Children and Young People: Coronavirus

(asked on 21st July 2020) - View Source

Question to the Department for Education:

To ask Her Majesty's Government what plans are in place to ensure that deaf children and young people can catch-up on missed schooling during the COVID-19 pandemic.


Answered by
Baroness Berridge Portrait
Baroness Berridge
This question was answered on 4th August 2020

During the COVID-19 outbreak, the department published guidance on online education resources for home learning, including support for those with special educational needs and disabilities (SEND), which are available here:
https://www.gov.uk/government/publications/coronavirus-covid-19-online-education-resources.

To support the hard work of schools in delivering remote education, in April, the Oak National Academy was launched. 40 teachers from leading schools across England formed this brand-new enterprise which provides 180 video lessons each week, across a broad range of subjects from maths to art to languages, for every year group from Reception through to year 10. Oak also launched a specialist curriculum for children and young people with SEND on 4 May, available here:
https://classroom.thenational.academy/specialist#subjects.

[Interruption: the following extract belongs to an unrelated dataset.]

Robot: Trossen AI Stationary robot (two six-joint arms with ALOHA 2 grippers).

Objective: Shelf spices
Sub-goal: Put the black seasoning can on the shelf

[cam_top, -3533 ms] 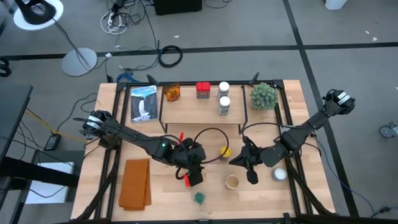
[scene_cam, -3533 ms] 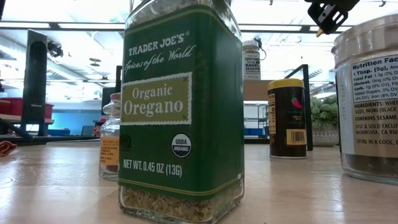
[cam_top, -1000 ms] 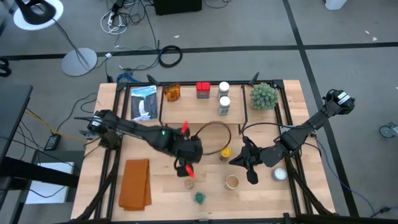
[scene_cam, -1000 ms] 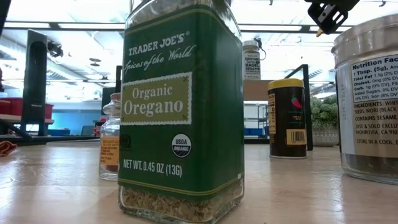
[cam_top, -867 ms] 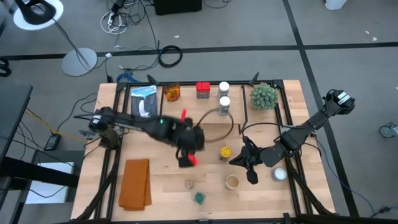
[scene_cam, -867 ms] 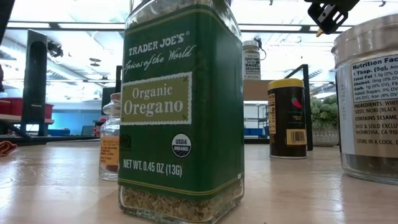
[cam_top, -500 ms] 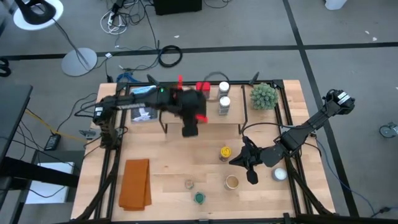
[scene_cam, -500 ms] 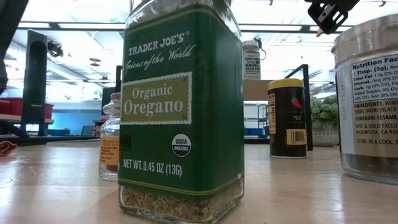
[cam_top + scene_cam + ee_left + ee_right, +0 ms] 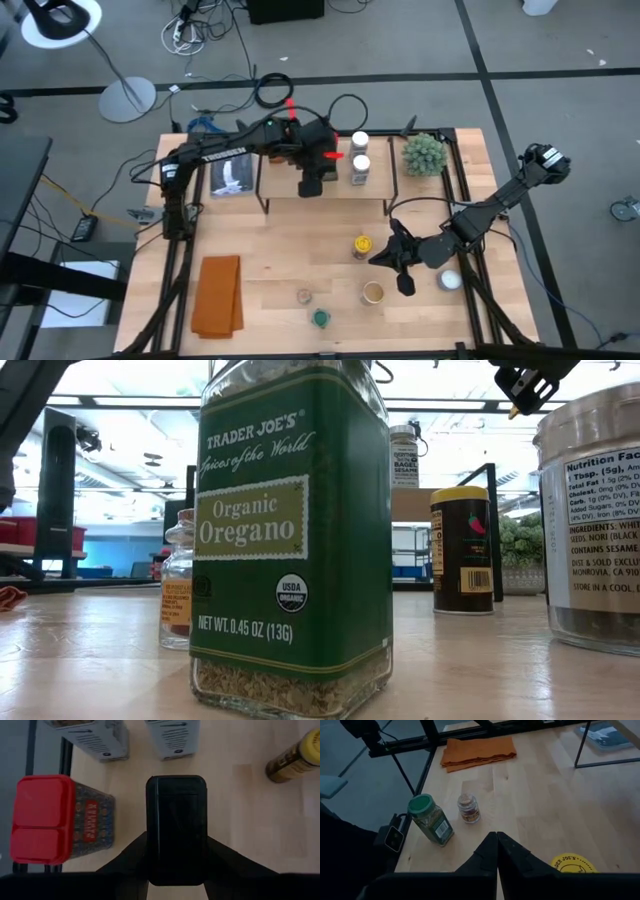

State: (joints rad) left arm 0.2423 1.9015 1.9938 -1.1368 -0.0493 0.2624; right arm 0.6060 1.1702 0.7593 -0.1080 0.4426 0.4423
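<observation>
Front edge: oregano jar (image 9: 290,540), small clear jar (image 9: 303,296) and tan-lidded jar (image 9: 373,292) stand upright on the table (image 9: 260,250) — not shelved yet. Mid-table, the yellow-lidded jar (image 9: 362,245) is just beside the right gripper (image 9: 400,265), which is fully closed on nothing — parked, looks idle. Far side: the left gripper (image 9: 310,182) is over the shelf (image 9: 280,185), fingers part-closed, pinching a black-capped jar (image 9: 175,810) from both sides, lid up so it lands upright. Target slot is beside the red tin (image 9: 40,820), near the white-capped jars (image 9: 359,140). Can't tell if it's touching down.
</observation>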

The government has announced £1 billion of funding to support children and young people to catch up on missed schooling. This is made up of £650 million to be shared across all state-funded mainstream schools, special schools, and alternative provision over the 2020-21 academic year, and a National Tutoring Programme, worth £350 million to provide additional, targeted support for disadvantaged children and young people.

The universal £650 million catch-up premium funding recognises that all pupils, irrespective of their background or location, have lost time in education. Whilst school leaders will decide how it is used, the intention is that this money will be spent on the most effective interventions.

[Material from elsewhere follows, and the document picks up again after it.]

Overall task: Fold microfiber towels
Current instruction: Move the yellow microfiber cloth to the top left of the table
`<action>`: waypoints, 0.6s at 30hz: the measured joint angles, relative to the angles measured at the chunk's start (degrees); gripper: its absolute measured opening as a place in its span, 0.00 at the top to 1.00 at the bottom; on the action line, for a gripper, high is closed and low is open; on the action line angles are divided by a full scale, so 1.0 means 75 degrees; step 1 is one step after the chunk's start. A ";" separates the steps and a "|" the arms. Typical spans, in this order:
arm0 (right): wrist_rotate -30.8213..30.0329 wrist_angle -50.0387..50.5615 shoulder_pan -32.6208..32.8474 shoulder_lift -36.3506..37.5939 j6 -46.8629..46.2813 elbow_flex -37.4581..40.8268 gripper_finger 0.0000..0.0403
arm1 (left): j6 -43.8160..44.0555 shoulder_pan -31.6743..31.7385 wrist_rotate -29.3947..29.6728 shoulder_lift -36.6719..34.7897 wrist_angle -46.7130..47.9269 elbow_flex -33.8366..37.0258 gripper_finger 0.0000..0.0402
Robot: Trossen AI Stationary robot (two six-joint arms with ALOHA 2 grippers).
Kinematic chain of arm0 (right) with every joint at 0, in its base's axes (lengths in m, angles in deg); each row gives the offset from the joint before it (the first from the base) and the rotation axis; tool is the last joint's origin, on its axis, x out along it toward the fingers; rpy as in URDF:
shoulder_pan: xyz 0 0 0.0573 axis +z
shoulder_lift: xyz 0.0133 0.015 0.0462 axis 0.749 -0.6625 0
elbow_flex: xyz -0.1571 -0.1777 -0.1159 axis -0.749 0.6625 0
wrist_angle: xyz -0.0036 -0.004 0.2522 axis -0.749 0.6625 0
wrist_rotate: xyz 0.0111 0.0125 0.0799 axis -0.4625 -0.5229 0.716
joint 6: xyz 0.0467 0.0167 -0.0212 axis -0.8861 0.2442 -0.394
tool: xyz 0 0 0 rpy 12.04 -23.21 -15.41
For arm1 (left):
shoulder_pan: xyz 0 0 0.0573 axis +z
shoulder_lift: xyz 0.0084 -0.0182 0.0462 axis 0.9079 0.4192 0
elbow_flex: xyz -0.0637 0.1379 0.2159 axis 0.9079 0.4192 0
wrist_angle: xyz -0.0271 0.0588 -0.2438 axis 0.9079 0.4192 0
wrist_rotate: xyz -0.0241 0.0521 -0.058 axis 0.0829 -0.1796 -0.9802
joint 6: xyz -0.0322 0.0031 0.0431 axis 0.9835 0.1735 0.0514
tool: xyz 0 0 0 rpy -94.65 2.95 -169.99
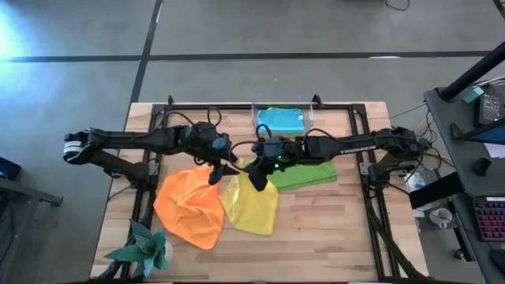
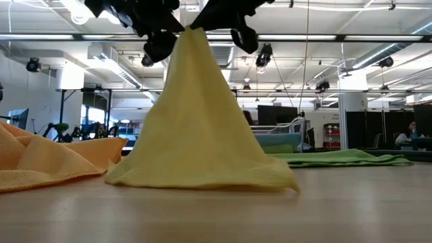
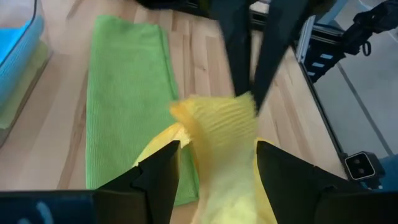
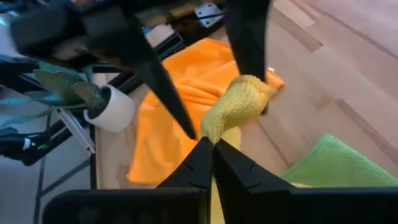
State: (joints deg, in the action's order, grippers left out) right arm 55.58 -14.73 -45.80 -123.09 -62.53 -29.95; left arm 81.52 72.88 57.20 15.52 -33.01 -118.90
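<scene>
Pinching yellow towel [image 2: 196, 128], right gripper [image 4: 211, 142]; writing unreadable.

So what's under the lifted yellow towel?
The right gripper pinches the yellow towel into a tent; its hem rests on the bare wooden table. The orange towel meets its edge, but whether anything lies beneath the tent cannot be seen.

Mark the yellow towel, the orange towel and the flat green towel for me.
yellow towel [image 2: 196, 135], low view, middle of its lifted drape
orange towel [image 1: 189, 209], high view, centre of the crumpled cloth
green towel [image 3: 121, 93], left wrist view, its flat middle
</scene>
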 joint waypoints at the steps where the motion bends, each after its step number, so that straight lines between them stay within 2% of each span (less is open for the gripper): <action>1: 0.0000 0.0116 -0.0005 -0.0001 0.0012 -0.0050 0.98 | 0.0000 0.0000 -0.0001 0.0015 0.0000 0.0002 0.51; 6: -0.0009 0.0562 -0.0051 -0.0010 0.0039 -0.0105 0.98 | -0.0006 -0.0003 -0.0003 0.0013 0.0054 0.0038 0.55; 9: -0.0017 0.0534 -0.0057 -0.0007 0.0036 -0.0105 0.98 | -0.0012 -0.0003 -0.0003 0.0013 0.0003 0.0038 0.65; 15: -0.0080 0.0514 -0.0054 -0.0022 0.0171 -0.0102 0.98 | -0.0253 -0.0003 -0.0003 0.0013 0.0000 0.0038 0.95; 18: -0.0082 0.0516 -0.0054 -0.0022 0.0185 -0.0102 0.98 | -0.0252 -0.0003 -0.0003 0.0013 -0.0003 0.0038 0.98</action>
State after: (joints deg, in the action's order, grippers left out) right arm 54.97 -10.86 -46.20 -123.26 -61.14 -30.72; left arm 79.63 72.85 57.18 15.61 -33.03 -118.62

On Monday 20 July, we announced more details about how the funding will be distributed to schools. This confirmed that a primary school of 200 pupils will receive £16,000 while a secondary school of 1,000 pupils will receive £80,000. Special schools, alternative provision and hospital schools will be funded at 3 times the rate of mainstream schools for the 2020-21 academic year.

All schools should use their catch-up premium funding as a single total from which to prioritise support for all pupils, including children with SEND or children who have education, health and care plans, according to their need.

This year, we are also providing £780 million of additional high needs funding across England for children with the most complex SEND. We are providing a further £730 million in 2021-22, which will bring the total high needs budget to over £8 billion. This is in addition to the catch-up premium funding.